• **WHAT YOU HAVE TO DO**
Going through the records that follow, please count the lines with "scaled" in them and give only the count.

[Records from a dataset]
=== Begin Enclosure ===

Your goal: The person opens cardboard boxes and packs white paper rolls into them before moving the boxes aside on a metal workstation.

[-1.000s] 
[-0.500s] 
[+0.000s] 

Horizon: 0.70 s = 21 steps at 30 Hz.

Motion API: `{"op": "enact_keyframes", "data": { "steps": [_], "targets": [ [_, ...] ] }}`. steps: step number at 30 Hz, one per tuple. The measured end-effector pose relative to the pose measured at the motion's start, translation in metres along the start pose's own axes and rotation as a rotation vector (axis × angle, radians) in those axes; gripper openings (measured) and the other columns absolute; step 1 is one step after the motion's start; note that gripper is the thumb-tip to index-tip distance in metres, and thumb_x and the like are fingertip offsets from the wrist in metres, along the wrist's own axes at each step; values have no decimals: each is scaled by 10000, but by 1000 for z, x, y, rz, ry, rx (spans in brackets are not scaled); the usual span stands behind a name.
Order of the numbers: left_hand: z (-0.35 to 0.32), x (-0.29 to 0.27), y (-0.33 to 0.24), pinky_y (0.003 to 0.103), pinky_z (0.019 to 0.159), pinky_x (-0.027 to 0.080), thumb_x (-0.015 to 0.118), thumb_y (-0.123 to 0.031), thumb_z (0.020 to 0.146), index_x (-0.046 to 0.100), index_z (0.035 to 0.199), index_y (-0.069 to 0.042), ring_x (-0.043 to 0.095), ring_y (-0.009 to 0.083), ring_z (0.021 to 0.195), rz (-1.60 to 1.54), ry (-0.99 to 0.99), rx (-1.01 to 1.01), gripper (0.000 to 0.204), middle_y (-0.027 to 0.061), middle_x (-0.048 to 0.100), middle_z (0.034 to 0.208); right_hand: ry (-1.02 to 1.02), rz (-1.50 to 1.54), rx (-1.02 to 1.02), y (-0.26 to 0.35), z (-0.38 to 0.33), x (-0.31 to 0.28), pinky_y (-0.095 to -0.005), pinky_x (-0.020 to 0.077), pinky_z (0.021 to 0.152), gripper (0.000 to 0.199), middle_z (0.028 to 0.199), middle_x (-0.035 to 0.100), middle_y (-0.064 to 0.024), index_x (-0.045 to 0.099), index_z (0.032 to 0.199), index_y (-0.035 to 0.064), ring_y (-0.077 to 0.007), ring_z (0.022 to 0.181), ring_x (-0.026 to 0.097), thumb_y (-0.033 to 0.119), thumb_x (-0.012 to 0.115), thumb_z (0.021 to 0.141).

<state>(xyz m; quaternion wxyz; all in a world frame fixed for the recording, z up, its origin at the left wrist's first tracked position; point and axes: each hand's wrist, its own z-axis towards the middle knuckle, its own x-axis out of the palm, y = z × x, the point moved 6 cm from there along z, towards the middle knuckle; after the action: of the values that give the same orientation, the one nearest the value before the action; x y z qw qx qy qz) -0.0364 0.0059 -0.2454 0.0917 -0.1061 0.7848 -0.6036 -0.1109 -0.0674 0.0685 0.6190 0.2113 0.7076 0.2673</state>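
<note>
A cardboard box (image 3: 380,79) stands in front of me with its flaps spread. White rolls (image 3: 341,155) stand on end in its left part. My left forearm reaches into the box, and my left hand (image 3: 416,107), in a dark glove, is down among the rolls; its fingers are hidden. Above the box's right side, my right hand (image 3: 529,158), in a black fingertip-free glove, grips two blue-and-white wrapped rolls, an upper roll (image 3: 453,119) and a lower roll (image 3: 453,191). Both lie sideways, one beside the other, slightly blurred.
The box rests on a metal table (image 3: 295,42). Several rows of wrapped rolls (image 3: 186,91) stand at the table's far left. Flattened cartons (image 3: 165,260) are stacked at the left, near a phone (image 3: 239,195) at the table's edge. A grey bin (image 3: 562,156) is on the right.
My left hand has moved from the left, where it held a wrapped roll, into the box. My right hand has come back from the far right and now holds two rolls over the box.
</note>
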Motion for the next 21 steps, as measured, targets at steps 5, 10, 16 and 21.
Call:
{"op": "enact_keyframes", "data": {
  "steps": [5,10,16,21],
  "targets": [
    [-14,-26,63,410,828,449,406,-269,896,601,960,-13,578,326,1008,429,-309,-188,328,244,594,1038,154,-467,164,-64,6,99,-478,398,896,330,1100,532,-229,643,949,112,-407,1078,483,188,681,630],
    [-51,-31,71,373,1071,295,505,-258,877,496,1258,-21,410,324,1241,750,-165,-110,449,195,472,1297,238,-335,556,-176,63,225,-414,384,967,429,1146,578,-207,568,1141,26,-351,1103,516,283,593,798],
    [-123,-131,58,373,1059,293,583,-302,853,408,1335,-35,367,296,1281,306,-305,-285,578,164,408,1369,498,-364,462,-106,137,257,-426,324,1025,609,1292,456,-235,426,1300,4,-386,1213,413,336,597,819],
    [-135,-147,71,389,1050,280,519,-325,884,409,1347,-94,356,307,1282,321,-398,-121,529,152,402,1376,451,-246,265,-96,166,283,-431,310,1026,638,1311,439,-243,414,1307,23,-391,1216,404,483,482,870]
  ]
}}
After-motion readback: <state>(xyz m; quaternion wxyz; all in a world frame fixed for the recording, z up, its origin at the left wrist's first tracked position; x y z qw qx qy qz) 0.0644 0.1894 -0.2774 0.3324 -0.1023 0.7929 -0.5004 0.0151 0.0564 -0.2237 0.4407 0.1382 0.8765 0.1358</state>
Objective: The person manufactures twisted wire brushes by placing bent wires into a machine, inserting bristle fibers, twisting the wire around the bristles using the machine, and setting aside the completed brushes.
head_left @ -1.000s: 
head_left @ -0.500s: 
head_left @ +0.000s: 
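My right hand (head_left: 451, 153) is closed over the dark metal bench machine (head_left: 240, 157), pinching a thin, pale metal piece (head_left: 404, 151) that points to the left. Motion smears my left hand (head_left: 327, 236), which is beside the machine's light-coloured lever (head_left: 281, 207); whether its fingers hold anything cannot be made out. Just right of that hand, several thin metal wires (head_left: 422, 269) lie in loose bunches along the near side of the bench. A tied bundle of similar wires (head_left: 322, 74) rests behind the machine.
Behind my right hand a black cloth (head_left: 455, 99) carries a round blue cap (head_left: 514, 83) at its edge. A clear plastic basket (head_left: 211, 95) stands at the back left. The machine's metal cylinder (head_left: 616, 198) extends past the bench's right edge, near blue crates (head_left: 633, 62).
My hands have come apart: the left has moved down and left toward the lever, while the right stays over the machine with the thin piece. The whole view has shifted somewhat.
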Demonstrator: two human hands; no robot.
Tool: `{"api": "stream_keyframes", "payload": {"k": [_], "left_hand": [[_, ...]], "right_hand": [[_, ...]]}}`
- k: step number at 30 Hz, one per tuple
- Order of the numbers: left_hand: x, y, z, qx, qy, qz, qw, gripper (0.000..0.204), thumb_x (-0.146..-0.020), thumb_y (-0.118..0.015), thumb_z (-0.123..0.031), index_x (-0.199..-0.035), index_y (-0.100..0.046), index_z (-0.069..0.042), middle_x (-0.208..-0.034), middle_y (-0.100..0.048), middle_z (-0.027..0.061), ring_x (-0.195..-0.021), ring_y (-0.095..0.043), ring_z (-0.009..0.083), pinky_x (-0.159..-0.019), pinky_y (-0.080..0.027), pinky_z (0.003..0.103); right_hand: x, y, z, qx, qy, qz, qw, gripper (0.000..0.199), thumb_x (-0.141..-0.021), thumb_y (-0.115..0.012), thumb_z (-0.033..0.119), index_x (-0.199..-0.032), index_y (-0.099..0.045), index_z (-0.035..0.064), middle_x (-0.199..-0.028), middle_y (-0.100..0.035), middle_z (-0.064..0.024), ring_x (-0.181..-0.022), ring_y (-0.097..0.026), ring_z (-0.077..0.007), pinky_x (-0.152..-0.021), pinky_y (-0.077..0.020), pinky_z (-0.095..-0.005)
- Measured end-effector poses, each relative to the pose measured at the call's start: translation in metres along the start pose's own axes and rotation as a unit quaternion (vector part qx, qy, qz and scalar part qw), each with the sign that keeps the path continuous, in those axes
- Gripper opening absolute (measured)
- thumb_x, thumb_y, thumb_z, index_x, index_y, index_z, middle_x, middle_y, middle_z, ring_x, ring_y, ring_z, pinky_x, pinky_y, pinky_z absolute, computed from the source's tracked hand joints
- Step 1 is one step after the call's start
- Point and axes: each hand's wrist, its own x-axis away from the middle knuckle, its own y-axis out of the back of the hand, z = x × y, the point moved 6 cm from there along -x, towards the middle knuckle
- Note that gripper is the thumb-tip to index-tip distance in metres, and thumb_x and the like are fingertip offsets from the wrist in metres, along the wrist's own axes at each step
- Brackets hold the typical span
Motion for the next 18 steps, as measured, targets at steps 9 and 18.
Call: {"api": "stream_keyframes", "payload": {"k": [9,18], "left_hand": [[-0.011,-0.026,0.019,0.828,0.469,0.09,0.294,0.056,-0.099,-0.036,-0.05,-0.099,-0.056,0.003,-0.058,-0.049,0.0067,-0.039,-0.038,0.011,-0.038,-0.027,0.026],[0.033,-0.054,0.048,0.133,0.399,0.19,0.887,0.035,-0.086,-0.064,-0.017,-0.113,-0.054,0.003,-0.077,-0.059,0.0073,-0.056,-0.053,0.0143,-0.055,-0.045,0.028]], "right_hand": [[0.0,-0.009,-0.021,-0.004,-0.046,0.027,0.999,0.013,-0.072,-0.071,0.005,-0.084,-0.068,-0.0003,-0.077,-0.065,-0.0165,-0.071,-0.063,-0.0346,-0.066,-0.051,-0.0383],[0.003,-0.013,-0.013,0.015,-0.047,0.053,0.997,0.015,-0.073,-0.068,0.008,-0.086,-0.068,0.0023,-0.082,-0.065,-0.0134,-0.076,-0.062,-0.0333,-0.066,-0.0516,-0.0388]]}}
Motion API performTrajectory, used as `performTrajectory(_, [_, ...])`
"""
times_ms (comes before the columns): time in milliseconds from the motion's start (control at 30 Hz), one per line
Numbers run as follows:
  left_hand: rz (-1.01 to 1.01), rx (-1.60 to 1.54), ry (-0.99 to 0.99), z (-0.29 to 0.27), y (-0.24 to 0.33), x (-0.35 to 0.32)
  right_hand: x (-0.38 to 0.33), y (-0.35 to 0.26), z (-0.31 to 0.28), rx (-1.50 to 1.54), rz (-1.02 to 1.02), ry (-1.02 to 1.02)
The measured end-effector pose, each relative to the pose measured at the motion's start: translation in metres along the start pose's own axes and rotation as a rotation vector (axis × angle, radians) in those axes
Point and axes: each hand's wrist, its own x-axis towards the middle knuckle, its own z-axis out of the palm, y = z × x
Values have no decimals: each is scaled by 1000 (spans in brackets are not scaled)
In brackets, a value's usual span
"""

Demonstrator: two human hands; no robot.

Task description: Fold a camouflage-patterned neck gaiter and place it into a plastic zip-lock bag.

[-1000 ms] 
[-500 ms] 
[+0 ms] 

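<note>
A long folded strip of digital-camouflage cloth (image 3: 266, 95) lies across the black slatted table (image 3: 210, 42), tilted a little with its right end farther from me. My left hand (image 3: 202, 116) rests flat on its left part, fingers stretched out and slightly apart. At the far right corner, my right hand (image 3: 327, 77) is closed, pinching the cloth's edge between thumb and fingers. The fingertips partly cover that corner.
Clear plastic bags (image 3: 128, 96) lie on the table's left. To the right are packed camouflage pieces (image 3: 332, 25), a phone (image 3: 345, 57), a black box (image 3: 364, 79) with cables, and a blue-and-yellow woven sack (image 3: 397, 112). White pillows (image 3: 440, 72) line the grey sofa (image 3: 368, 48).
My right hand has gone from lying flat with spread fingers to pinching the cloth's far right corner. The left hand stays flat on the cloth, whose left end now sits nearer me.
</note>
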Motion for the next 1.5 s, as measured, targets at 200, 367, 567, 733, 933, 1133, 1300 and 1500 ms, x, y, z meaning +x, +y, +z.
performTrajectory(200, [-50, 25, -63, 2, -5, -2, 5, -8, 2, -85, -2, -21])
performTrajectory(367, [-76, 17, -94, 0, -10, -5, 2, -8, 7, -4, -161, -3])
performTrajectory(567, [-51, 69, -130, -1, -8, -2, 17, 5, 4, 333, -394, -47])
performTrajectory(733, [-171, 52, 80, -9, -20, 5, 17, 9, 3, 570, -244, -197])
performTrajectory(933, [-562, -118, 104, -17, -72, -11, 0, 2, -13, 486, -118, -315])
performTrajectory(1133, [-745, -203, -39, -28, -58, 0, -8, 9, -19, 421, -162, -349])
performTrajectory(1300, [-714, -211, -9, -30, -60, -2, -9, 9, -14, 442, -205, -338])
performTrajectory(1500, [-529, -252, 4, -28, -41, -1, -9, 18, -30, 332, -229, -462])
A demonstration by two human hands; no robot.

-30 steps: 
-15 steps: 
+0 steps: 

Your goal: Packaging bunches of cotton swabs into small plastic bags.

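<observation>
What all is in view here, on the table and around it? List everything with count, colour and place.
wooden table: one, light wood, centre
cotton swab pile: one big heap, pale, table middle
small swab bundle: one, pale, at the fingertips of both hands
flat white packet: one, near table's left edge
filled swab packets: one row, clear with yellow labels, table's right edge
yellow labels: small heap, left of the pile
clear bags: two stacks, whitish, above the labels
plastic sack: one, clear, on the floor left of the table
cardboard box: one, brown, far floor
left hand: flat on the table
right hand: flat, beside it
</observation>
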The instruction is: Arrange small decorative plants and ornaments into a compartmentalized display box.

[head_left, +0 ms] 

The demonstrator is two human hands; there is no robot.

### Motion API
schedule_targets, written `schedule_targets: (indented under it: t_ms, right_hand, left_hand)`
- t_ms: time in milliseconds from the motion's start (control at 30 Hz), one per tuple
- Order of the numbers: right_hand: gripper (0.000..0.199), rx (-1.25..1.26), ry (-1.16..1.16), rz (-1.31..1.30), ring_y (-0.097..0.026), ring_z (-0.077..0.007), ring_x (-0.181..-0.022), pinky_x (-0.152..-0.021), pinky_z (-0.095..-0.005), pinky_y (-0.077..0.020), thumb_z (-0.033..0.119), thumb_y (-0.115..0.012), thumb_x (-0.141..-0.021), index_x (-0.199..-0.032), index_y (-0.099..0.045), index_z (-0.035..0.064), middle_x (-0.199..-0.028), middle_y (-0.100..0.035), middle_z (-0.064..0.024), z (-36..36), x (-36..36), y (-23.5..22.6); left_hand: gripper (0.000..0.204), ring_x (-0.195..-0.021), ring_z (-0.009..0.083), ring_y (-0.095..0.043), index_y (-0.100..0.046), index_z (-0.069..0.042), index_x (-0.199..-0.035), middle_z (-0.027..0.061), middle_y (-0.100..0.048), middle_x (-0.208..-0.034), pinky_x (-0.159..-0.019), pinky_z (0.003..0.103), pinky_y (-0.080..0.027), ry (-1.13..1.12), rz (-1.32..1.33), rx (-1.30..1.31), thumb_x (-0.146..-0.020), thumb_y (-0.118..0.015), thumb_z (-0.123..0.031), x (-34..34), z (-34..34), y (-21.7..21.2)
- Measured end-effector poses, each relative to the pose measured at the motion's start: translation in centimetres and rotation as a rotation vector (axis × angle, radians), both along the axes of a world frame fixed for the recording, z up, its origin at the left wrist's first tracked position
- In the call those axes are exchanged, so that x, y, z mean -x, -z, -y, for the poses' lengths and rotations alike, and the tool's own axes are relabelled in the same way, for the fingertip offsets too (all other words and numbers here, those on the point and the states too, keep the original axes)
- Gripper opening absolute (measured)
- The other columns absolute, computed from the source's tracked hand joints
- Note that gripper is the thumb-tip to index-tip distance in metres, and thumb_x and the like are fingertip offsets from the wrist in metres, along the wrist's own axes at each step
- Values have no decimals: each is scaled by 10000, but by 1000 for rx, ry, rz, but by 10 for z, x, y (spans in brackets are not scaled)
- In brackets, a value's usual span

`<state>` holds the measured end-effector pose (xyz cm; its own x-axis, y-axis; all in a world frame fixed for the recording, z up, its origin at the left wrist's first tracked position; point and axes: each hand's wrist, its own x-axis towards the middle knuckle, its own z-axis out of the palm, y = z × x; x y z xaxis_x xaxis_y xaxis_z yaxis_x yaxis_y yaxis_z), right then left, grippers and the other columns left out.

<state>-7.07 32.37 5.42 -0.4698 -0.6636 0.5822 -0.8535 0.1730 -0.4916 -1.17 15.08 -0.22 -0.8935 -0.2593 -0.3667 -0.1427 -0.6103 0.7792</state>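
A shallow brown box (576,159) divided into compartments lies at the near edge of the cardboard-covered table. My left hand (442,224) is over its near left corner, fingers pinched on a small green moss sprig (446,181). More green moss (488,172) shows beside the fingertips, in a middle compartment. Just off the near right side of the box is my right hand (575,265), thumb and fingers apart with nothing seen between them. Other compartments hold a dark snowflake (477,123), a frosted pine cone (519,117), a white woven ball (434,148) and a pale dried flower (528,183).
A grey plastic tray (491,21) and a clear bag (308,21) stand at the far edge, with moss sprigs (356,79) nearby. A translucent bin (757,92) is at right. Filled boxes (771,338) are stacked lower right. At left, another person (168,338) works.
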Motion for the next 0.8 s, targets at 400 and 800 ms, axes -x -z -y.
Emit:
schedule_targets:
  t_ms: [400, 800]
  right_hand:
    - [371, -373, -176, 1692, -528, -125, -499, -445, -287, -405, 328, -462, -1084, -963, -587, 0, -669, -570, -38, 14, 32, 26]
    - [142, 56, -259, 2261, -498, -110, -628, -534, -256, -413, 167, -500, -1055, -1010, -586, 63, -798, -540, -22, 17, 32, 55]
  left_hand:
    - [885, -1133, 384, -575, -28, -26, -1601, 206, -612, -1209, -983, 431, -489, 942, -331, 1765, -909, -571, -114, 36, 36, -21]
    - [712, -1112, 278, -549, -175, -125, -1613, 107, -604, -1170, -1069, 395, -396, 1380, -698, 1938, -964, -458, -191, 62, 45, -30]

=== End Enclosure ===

• **THE ANSWER**
3